And people wonder why so many Americans think copyright law is a joke? Perhaps they should look at the Copyright boss.
Next, we’ve got MPAA VP Michael O’Leary. His testimony is really worthy of having been written in Hollywood, seeing as it kicks off with a tearjerker of a story about the poor, poor stunt coordinator, “who depends on the residual payments he earns to help support his wife and three children between productions.” Of course, the rest of the world doesn’t get to sit back and get a check for work they did in the past, but actually has to keep working to support their families. Of course, how much do random key grips, stunt coordinators and boom mic operators (the favorites for these multi-millionaires to exploit in this kind of way) really make from residuals? It’s a lot less than these kinds of testimonies suggest.

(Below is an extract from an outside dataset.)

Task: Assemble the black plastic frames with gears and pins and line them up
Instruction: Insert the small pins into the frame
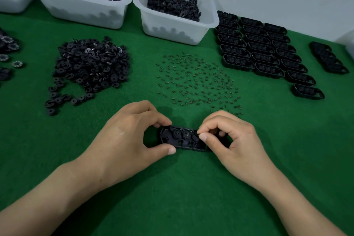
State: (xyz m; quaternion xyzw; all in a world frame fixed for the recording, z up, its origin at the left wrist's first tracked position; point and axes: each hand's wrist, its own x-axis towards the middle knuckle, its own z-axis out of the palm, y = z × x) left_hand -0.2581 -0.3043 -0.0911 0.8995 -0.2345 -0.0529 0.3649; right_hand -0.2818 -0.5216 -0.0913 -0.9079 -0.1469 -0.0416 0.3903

O’Leary continues to pull at heart strings, by trying to rope all sorts of other businesses into the movie and TV industry including (I’m not joking) the dry cleaners that serve the cast and crew on location. Apparently, without movies, dry cleaners go out of business. Think of the poor dry cleaners!Of course, you could easily counter with thousands of small businesses built on the internet and through technology that will be stifled by SOPA. Ignoring this and pretending that only the movie industry sends money flowing through the economy is ridiculous. Anyone with a bit of common sense should see through the ploy. Unfortunately, this is testimony before Congress.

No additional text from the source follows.